Failure Fridays have become a rallying cry for our organization, and are a natural extension of our mission to bring ease and intelligence into operations. Here are four things we've learned in the two-and-a-half years since we introduced this weekly ritual.
Keep Your Testing Fresh
Each week our team gets together and decides what new thing we're going to test. The failure scenario can start small, such as taking down a single process, host, or new service. Or, it can go big, such as taking down an entire data center.
We also test different classes of failures, ranging from hard shutdowns of services to connection timeouts and more. We prepare attacks in advance, but purposefully don't warn the team that owns the attacked service. The intent is to see how reliable the system is, and if something breaks, how quickly we can fix it.
We recently took down a third of our infrastructure to test all three of our offices. We set up war rooms and methodically went through the process of bringing it back up. During the course of the two-hour process, our customers were never affected, exactly as we had planned.
It was a proud moment because it brought us together across geographies and helped establish a clear response protocol for a significant event.
It's Not a Dress Rehearsal
On Failure Fridays, we're very intentional about which failure scenario we introduce. It's essential we conduct it in a live environment, not a pre-production or testing environment. Our business lives or dies by being at our best -- always on and available -- when our customers may not be, so it's paramount that we practice as if our jobs depended on it.
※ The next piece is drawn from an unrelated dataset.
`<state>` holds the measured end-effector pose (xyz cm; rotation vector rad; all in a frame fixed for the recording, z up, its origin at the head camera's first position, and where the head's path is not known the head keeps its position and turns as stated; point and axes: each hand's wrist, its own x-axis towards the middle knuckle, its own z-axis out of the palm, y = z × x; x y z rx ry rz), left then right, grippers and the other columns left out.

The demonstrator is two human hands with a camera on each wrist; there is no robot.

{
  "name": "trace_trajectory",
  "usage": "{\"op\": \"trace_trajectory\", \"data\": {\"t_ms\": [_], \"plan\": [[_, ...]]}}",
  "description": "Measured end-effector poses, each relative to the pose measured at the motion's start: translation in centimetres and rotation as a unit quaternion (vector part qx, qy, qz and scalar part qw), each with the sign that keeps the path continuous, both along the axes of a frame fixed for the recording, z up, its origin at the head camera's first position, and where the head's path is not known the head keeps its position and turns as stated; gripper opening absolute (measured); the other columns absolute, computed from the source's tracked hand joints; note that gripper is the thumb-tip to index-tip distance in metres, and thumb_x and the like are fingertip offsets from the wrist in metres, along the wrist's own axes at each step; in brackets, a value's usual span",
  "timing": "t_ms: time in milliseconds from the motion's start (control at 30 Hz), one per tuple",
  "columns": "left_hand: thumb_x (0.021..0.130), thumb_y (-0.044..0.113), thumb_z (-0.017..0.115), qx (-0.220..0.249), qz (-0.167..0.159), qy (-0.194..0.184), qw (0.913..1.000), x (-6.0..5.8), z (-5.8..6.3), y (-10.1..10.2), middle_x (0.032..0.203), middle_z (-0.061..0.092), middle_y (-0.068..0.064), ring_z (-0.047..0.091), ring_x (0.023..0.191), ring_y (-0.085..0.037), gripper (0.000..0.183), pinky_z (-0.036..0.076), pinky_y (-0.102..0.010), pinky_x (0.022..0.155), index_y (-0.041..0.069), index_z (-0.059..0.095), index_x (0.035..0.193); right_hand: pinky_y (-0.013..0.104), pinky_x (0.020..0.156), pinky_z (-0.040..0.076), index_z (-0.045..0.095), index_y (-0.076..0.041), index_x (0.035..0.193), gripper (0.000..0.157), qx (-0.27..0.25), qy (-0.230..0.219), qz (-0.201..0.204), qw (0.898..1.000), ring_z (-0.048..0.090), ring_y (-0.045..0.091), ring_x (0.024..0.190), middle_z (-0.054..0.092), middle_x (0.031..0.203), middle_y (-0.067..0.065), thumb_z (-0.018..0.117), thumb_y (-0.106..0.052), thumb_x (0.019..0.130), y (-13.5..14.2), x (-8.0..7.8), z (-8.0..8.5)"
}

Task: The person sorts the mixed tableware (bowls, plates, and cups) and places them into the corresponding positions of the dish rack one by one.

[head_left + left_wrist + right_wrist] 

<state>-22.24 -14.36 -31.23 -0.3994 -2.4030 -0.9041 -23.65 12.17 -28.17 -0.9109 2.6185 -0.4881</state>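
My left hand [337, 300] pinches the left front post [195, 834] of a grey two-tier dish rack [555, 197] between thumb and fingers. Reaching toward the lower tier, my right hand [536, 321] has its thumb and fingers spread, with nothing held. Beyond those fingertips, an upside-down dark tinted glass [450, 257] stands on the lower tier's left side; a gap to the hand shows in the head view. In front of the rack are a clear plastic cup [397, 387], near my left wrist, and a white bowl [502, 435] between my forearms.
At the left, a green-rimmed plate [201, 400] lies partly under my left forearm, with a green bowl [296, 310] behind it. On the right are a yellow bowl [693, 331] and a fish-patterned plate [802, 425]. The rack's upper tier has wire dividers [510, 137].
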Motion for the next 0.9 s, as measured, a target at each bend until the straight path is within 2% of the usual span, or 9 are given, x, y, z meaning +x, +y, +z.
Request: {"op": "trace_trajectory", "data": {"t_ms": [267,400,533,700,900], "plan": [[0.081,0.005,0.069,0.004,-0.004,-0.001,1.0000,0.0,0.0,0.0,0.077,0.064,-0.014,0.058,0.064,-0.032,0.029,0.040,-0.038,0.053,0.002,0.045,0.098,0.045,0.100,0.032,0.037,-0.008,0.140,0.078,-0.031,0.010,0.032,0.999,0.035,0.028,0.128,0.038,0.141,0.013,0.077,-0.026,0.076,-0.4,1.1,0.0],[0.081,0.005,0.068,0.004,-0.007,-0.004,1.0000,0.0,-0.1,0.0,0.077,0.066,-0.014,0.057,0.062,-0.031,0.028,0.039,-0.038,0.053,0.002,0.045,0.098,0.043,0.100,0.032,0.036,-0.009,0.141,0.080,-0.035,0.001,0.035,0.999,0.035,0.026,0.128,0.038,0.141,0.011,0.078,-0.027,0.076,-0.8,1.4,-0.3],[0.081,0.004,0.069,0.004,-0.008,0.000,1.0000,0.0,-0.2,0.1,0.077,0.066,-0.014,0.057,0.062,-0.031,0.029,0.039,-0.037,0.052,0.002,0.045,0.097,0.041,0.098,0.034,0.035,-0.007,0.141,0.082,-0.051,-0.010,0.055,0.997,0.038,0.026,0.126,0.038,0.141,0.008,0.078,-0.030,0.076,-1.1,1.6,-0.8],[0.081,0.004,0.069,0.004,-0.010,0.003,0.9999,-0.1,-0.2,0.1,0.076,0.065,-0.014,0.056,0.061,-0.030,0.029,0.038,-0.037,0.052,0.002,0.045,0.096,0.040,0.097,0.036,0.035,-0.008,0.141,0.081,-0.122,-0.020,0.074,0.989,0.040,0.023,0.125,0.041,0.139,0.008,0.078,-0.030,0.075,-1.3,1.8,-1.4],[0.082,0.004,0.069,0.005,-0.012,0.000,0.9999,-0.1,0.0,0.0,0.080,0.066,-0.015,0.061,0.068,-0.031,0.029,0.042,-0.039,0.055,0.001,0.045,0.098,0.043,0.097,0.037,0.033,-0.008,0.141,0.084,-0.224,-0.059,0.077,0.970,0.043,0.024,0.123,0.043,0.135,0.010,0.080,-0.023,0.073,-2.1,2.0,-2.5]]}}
If you can manage it, ensure your tests are conducted in a simulation that's as close to real life as possible. That said, we carefully consider the design of our failure scenarios to ensure customers are never affected. That has to be part of your process and consideration.
"Gotchas" Make You Stronger
During Failure Fridays, we've uncovered four different bugs that caused random cluster-wide lockups for years. Two bugs were located in ZooKeeper, and the other two were lurking in the Linux kernel. We found out the hard way about being on an old version of Apache Zookeeper.
When we shut down an entire data center, the nodes that had been shut down wouldn't come back up. We ended up replacing the nodes on the fly, but couldn't do a rolling restart anymore due to the loss of quorum. We solved it by live patching some of our code to temporarily bypass Zookeeper as we repaired the cluster.
Though it took many hours to complete, we did the repair without any customers noticing, and learned quickly about the importance of process and best practices. The practice of working through failure scenarioswais as important as resolving the issue itself.
Hold a Blame-Free Post-Mortem
A post-mortem should be a blame-free, detailed description of exactly what went wrong, along with a list of steps needed to prevent similar incidents from recurring. We treat our post-mortems as a healthy opportunity to look back and learn together, with focus on what future actions need to be taken. If your team doesn't invest in taking actions to improve, then you're wasting time and effort, leaving the business at risk.
Injecting failure and learning how to respond is crucial for any organization today that depends upon software infrastructure. Rituals like Failure Fridays help build a team culture based on trust and empathy. That way, when things go wrong -- and they will -- no one panics. You stay two steps ahead in terms of how you approach incidents, how you communicate, how you resolve them, and how you remain proactive with customers in moments of failure.